• PROBLEM TO SOLVE: Reproduce only the lines of the material below that start at the line containing "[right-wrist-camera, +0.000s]" and stop at the line containing "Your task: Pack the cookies". Keep both end lines.

• DATASET EXCERPTS:
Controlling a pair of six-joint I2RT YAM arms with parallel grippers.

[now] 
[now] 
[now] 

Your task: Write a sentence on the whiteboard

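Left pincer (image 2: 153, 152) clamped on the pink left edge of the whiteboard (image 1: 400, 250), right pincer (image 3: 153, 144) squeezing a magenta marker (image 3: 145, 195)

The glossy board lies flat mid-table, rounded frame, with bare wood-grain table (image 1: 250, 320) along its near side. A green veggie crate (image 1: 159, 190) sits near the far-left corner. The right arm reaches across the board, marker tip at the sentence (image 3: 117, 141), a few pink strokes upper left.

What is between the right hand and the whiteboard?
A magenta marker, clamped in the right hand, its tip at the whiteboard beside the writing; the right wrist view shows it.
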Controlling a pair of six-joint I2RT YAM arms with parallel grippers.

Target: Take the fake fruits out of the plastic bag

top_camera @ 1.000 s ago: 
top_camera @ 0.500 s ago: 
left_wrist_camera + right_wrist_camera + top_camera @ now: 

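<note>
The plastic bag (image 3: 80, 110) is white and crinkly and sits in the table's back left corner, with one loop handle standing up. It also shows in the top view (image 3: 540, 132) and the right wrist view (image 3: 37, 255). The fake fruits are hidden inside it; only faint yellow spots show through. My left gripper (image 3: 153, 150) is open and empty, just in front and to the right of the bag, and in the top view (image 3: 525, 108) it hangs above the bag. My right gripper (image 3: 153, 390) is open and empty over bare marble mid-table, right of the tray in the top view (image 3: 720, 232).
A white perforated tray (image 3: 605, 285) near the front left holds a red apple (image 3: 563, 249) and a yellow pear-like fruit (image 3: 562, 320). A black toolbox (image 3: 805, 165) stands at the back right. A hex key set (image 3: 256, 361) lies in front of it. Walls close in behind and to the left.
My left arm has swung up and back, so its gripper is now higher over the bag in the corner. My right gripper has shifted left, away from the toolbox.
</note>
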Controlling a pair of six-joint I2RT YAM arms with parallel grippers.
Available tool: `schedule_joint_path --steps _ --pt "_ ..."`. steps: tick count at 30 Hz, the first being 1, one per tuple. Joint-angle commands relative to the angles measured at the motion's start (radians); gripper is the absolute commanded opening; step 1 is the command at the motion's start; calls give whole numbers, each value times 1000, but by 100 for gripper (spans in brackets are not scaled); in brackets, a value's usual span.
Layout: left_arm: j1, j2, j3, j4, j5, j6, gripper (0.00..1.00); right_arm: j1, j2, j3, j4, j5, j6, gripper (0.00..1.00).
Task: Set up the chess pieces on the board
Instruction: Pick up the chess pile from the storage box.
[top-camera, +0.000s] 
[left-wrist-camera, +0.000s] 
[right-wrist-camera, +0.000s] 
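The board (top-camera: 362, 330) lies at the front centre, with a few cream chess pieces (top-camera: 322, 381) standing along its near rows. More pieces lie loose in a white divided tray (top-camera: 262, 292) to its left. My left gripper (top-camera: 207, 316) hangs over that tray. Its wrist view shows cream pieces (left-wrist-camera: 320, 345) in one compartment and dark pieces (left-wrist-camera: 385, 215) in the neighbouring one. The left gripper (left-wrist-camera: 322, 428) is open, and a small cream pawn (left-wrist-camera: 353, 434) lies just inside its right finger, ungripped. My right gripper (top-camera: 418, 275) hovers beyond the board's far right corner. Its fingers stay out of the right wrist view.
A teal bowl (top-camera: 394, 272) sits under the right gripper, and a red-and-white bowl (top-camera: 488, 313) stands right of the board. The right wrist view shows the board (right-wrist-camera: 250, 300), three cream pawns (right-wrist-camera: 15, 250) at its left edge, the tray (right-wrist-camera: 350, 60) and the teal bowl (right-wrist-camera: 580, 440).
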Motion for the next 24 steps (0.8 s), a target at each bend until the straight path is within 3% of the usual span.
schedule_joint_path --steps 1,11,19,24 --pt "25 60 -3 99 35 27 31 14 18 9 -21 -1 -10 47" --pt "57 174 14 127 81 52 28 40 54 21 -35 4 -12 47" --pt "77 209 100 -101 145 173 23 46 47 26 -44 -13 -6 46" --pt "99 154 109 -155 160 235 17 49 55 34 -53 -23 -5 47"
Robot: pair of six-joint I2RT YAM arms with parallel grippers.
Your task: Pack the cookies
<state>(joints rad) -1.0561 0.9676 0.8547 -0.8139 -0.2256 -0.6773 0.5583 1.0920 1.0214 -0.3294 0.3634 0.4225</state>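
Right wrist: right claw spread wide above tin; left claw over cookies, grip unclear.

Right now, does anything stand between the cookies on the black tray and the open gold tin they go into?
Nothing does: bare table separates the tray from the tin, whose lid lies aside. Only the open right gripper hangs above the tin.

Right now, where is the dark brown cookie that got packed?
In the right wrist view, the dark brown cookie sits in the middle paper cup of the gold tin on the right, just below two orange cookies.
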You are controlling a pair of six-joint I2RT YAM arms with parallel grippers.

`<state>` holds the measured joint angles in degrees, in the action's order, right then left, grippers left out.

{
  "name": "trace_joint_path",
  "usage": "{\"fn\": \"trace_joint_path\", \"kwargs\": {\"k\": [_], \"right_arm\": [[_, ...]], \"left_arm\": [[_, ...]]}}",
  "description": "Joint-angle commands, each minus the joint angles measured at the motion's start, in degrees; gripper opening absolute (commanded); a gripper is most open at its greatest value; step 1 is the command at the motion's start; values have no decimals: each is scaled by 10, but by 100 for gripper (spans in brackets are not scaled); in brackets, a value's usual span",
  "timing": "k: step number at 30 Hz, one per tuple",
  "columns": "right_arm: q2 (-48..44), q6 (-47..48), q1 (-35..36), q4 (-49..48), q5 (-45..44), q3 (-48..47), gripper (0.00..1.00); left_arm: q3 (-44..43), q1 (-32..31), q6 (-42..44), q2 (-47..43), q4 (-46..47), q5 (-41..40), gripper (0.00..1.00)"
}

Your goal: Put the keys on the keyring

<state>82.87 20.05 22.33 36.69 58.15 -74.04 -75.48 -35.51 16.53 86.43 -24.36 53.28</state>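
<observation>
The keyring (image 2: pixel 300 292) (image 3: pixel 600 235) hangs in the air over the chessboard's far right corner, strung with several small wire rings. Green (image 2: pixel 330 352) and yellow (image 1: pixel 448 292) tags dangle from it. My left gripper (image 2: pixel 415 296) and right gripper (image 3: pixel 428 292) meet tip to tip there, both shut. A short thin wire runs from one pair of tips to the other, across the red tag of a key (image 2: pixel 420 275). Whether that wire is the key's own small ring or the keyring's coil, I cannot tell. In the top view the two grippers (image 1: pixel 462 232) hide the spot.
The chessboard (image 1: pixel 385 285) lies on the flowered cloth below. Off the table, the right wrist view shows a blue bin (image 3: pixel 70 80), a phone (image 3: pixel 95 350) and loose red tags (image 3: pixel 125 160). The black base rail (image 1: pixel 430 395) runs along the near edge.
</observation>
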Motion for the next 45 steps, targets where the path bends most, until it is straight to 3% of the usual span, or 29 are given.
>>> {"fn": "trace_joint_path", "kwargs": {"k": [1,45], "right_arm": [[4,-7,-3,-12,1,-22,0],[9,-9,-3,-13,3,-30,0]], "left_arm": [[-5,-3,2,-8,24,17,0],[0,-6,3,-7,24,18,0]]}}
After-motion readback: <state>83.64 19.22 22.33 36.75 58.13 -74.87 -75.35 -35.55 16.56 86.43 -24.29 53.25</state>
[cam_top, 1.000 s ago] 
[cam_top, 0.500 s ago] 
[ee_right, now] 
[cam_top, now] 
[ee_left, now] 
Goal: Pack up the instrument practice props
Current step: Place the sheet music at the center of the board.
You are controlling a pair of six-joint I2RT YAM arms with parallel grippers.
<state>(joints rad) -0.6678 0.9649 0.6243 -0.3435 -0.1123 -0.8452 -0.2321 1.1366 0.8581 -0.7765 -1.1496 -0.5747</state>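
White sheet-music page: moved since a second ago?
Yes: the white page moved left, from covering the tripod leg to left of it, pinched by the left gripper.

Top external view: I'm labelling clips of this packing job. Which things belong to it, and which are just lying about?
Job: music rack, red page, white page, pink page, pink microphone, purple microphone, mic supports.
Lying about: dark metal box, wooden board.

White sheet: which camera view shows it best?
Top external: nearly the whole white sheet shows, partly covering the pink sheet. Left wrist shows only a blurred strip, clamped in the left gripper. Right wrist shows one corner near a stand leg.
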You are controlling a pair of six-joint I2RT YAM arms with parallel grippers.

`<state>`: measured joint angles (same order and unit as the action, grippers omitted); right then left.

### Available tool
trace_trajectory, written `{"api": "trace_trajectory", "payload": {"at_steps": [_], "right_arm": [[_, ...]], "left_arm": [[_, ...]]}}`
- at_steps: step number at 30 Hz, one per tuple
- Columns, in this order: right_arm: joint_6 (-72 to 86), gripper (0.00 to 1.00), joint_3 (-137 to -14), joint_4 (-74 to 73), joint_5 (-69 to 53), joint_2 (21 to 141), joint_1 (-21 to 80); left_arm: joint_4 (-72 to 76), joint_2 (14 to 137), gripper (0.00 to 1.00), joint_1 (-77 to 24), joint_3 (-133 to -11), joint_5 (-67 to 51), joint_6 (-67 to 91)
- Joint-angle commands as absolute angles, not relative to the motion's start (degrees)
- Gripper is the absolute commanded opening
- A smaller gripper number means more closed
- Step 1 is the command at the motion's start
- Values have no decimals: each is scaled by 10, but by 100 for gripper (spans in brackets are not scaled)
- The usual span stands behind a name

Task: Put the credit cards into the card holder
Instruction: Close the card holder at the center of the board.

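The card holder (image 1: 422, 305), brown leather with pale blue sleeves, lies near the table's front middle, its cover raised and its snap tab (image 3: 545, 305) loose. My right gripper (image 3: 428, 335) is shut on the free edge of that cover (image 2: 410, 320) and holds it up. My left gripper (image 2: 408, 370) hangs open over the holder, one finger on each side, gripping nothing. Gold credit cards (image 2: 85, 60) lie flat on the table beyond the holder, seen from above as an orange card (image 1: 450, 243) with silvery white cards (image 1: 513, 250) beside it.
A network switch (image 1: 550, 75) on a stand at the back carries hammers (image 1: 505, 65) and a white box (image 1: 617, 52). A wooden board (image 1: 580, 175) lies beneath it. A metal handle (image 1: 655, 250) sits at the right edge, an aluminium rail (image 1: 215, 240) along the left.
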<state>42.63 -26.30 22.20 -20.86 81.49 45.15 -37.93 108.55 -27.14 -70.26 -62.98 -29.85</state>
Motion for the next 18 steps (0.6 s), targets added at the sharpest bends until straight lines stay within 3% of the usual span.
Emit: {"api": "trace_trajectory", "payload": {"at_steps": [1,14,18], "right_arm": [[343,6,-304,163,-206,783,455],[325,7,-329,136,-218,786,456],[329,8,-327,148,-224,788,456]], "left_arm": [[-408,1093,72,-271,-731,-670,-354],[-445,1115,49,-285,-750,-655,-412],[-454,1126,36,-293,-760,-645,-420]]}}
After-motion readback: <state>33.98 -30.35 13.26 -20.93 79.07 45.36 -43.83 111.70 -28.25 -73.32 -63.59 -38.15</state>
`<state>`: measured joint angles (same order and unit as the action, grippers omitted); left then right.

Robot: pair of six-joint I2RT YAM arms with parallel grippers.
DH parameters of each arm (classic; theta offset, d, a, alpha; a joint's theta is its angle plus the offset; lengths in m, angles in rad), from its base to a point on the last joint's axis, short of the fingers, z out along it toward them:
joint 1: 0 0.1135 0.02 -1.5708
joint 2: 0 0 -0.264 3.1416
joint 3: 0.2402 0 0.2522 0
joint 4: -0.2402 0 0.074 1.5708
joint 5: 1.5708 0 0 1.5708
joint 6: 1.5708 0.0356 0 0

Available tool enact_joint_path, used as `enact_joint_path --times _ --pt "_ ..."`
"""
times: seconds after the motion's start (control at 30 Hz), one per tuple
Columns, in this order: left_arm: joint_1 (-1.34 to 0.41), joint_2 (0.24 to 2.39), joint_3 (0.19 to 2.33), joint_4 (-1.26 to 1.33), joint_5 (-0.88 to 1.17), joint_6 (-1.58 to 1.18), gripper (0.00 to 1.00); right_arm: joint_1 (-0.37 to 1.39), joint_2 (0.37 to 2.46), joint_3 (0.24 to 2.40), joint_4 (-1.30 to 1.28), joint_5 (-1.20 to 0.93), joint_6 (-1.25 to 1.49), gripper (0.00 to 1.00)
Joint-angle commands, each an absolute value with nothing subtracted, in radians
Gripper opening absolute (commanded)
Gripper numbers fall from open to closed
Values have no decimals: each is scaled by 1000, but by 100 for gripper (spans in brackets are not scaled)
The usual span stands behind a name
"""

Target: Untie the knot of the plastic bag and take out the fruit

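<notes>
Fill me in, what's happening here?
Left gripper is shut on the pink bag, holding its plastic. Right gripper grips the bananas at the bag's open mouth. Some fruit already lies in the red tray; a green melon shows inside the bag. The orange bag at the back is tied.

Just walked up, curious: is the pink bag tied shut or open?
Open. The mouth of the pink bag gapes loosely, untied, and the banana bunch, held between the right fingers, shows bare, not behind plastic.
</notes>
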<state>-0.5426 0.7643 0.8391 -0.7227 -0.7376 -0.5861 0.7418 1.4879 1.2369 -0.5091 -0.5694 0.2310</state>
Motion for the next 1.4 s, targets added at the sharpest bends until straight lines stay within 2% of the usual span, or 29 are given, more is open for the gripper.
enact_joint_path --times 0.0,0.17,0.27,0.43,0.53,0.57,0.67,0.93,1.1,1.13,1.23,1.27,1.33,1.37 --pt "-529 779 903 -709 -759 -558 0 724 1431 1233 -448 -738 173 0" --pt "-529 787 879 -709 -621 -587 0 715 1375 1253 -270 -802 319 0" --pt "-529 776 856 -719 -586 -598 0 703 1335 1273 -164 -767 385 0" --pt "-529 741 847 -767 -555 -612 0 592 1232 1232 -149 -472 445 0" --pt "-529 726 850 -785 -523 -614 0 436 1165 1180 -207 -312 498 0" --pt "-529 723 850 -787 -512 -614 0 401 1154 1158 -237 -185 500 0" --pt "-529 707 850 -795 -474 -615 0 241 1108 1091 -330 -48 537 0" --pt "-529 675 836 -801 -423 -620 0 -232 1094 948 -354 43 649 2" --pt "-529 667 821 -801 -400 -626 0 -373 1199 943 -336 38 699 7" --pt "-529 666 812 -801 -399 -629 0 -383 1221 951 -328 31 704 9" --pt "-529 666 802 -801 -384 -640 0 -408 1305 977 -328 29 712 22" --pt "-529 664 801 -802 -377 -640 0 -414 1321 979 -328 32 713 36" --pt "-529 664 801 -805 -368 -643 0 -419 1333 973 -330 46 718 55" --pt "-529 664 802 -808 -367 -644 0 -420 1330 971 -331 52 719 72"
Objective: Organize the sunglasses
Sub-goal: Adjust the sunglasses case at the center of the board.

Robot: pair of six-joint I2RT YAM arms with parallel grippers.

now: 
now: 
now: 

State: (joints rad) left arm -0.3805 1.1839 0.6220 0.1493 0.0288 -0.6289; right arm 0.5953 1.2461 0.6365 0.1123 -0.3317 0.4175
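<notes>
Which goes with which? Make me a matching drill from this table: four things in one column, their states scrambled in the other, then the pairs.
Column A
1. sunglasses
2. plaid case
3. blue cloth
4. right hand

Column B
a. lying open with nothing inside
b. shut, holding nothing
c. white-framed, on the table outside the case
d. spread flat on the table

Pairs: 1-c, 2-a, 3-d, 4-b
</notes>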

• FINISHED EXERCISE:
[right-wrist-camera, +0.000s] 
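The board (top-camera: 362, 330) lies at the front centre, with a few cream chess pieces (top-camera: 322, 381) standing along its near rows. More pieces lie loose in a white divided tray (top-camera: 262, 292) to its left. My left gripper (top-camera: 207, 316) hangs over that tray. Its wrist view shows cream pieces (left-wrist-camera: 320, 345) in one compartment and dark pieces (left-wrist-camera: 385, 215) in the neighbouring one. The left gripper (left-wrist-camera: 322, 428) is open, and a small cream pawn (left-wrist-camera: 353, 434) lies just inside its right finger, ungripped. My right gripper (top-camera: 418, 275) hovers beyond the board's far right corner. Its fingers stay out of the right wrist view.
A teal bowl (top-camera: 394, 272) sits under the right gripper, and a red-and-white bowl (top-camera: 488, 313) stands right of the board. The right wrist view shows the board (right-wrist-camera: 250, 300), three cream pawns (right-wrist-camera: 15, 250) at its left edge, the tray (right-wrist-camera: 350, 60) and the teal bowl (right-wrist-camera: 580, 440).
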Motion for the next 24 steps (0.8 s), a target at each bend until the straight path is within 3% of the usual span.
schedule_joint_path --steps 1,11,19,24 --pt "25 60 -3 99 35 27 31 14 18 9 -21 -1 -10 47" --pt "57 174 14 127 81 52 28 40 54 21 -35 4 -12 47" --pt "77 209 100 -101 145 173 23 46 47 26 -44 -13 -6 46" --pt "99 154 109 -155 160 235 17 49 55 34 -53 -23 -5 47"
Robot: pair of six-joint I2RT YAM arms with parallel grippers.
Your task: Pack the cookies

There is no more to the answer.